Ci sono libri che inquietano, sia per quello che dicono, sia, soprattuto, per quello che sottintendono. L’Infinito errore di Fabrizio Gatti, uno degli ultimi, autentici reporter italiani, è uno di questi libri.

Documentatissimo, racconta la storia del Covid, di come la pandemia avrebbe potuto essere contenuta, se non evitata e di come ci siano dei colpevoli, con nomi e cognomi, per il tragico bilancio di perdite di vite umane.

Gatti analizza anche i rapporti economici tra U.S.A., Cina ed Europa, gli errori madornali, come quello commesso dalla Francia di regalare un laboratorio di ricerche batteriologiche al livello massimo di sicurezza alla Cina, un paese totalitario che aveva già mostrato di non saper rispettare i necessari parametri di sicurezza nei propri laboratori. Regalo fatto in cambio di concesisoni economiche importanti.

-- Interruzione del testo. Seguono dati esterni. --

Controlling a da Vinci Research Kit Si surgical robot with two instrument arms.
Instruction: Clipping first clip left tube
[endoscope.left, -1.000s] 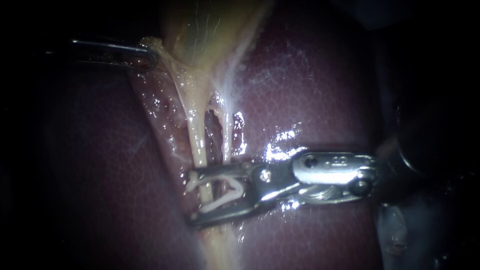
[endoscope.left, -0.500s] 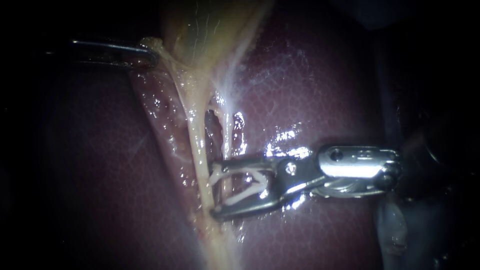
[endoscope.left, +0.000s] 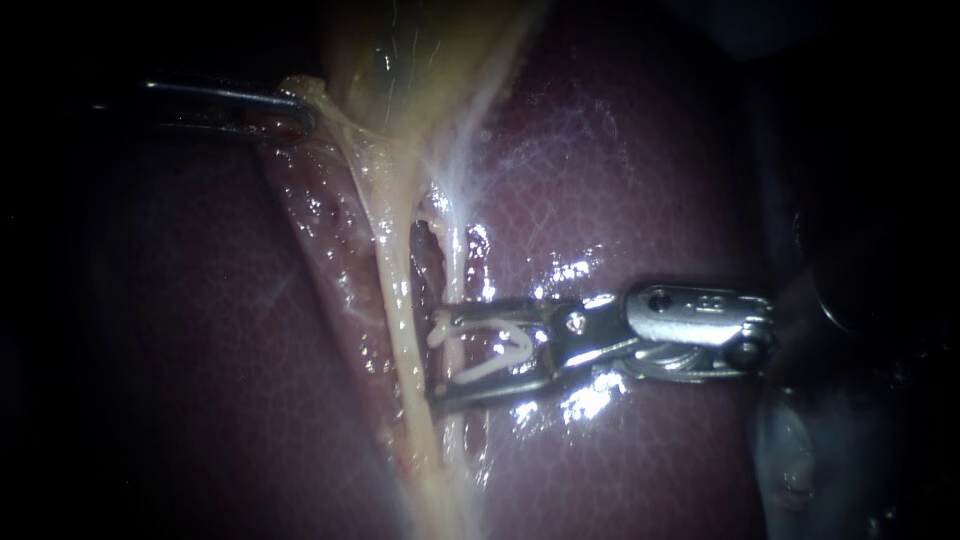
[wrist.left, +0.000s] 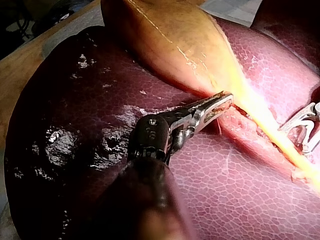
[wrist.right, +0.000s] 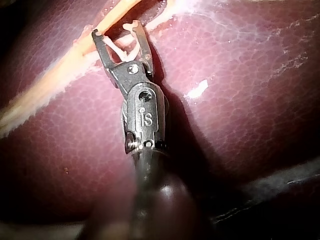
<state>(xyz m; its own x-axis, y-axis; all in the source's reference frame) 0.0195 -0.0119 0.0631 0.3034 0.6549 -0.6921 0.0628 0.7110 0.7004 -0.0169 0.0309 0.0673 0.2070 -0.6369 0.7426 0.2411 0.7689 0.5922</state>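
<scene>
The pale yellow left tube (endoscope.left: 397, 290) runs down from the gallbladder (endoscope.left: 400, 60); a thinner right tube (endoscope.left: 455, 265) lies beside it. My right instrument (endoscope.left: 438, 358) comes in from the right, its jaws standing apart and holding a white clip (endoscope.left: 500, 355) between them. Their tips end just right of the left tube, and the thin right tube passes between them. In the right wrist view this instrument (wrist.right: 116, 30) carries the clip (wrist.right: 122, 47) up against the tubes. My left instrument (endoscope.left: 300, 108) is shut on the gallbladder's lower edge (wrist.left: 220, 102), pulling it sideways.
Dark red liver (endoscope.left: 620, 180) surrounds the tubes on both sides, wet and glinting near the right instrument. The yellow gallbladder body (wrist.left: 170, 40) lies ahead of the left instrument. A wooden board edge (wrist.left: 30, 55) shows beyond the liver.
My right instrument has drawn back to the right: its tips straddled both tubes a second ago and now stop just short of the left tube. Its jaws stand slightly narrower. The left instrument has held still.
</scene>
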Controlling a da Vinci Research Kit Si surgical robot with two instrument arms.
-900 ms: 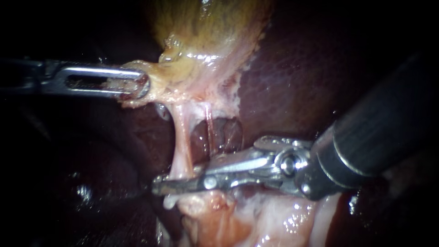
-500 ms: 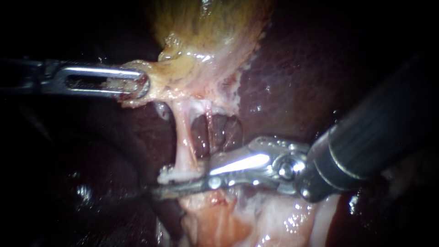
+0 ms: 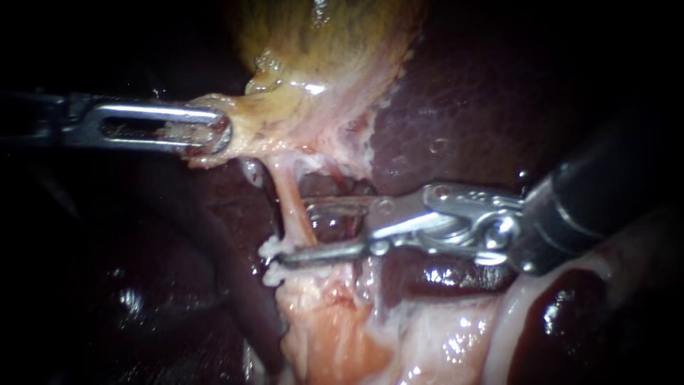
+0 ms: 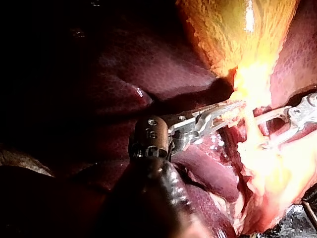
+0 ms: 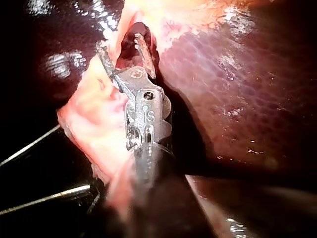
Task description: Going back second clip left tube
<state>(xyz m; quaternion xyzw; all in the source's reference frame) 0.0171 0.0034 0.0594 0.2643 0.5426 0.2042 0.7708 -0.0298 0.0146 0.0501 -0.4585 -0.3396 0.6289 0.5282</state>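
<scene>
**Pincer status and withdrawal hazards at the left tube**

**Endoscope view.** Shows right pincer [image 3: 293, 232] spread wide with nothing gripped: upper jaw just beside left tube [image 3: 288, 207], lower jaw reaching across the tube's foot and touching pale tissue [image 3: 320, 335] there. Shows left pincer [image 3: 214, 132] clamped on the neck of the gallbladder [image 3: 320, 43], drawing it sideways and stretching the left tube taut between that neck and the pale tissue below. Cannot confirm a clip on the tube.

Judged hazards:
- Backing out with the lower jaw against the tube's foot risks hooking and tearing the taut tube, or dragging off any clip seated there. Free the tip first, then retreat along the line of the right instrument.
- Avoid added pull from the left instrument; likely to overstretch the tube.
- Keep open tips off the liver [image 3: 463, 107]; liable to score it.

**Left wrist view.** Shows left pincer [image 4: 230, 106] from behind its wrist joint, a part unseen by the endoscope. Loses the grip itself in glare. Places right pincer [image 4: 261, 133] open, at the far side of the tube.

**Right wrist view.** Looks along the right instrument into the gap of its pincer [image 5: 120, 42]: dark hollow between the jaws, one jaw against pale tissue. Adds two thin metal rods [image 5: 44, 196] beside that tissue, absent from both other views. Hides left pincer entirely.
</scene>
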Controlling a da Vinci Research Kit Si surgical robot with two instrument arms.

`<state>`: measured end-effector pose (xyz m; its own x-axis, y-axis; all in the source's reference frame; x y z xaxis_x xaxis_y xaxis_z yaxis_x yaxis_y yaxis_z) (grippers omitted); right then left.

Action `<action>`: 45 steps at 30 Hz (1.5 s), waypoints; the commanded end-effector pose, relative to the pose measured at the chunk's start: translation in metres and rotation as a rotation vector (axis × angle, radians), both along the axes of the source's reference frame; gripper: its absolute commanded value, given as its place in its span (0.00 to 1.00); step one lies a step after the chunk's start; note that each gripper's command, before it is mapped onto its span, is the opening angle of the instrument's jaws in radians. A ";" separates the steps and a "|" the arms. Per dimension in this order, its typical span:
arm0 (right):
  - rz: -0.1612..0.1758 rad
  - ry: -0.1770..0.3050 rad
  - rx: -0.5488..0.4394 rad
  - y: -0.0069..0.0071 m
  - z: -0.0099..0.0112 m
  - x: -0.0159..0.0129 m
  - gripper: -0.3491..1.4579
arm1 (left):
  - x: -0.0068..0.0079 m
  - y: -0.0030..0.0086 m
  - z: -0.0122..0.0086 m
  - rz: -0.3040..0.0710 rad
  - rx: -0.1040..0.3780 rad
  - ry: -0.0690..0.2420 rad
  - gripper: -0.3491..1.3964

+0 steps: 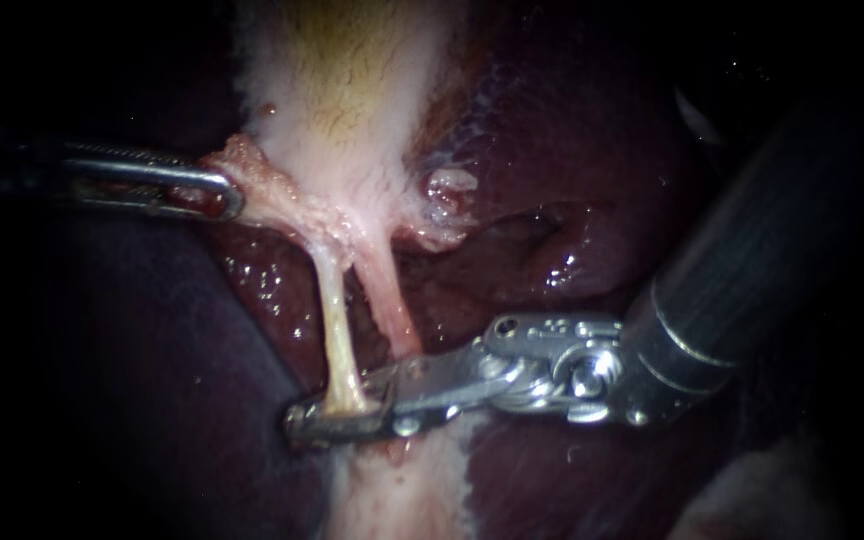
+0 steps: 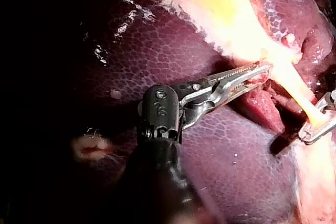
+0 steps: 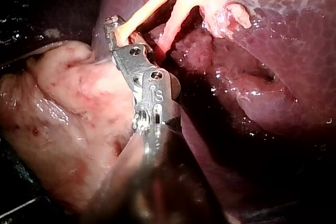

Ma la catena di errori di tutti gli attori coinvolti in questa vicenda, appare incredibile, a leggerli a posteriori.

Naturalmente molte pagine sono dedicate all’Italia, all’approssimazione e alle scelte incomprensibili con cui si è affrontata l’emergenza al suo inizio, agli intrecci economici con la Cina, agli errori nella seconda fase della pandemia.

E’ un libro che provoca un crescente malessere, man mano che si procede nella lettura, ma necessario, coraggioso e importante, soprattutto adesso che il virus sembra concedere una tregua, una pericolosa euforia del tutto ingiustificata traspare dagli articoli sui giornali e passano in secondo piano notizie come la concessione delle trivellazioni nell’Adriatico e la deregulation sugli appalti, che dovrebbero invece far drizzare le antenne a chi ha a cuore la tenuta della democrazia nel nostro paese, le politiche ambientali e la lotta alle mafie.

La mole di documenti analizzata da Gatti è impressionante e alcune notizie sono davvero sconvolgenti: per esemepio, il fatto che già nel 2013 i cinesi sapessero che i pipistrelli potevano infettare gli umani con un coronavirus simil sars e abbiano utilizzato questa informazione per costruire in laboratorio, a partire da quei virus, super virus resistenti alle cure e ai vaccini, con la scusa di creare farmaci per bloccare eventuali pandemie; tecnica usata anche negli U.S.A., bloccata da Obama e, c’è da dubitarne?, auotrizzata da Trump. O ancora la grande simulaizone di pandemia globale da coronavirus respiratorio tenuta a New York nel 2019 che diede risultati sinistramente simili a quello che sarebbe accaduto un anno dopo.

Giornalismo d’inchiesta autentico, come enll’Italia asservita al potere e ai potenti di oggi nessuno sa più fare.

Lettura disturbante, quindi, ma necessaria: per capire che non andava per niente bene neanche prima.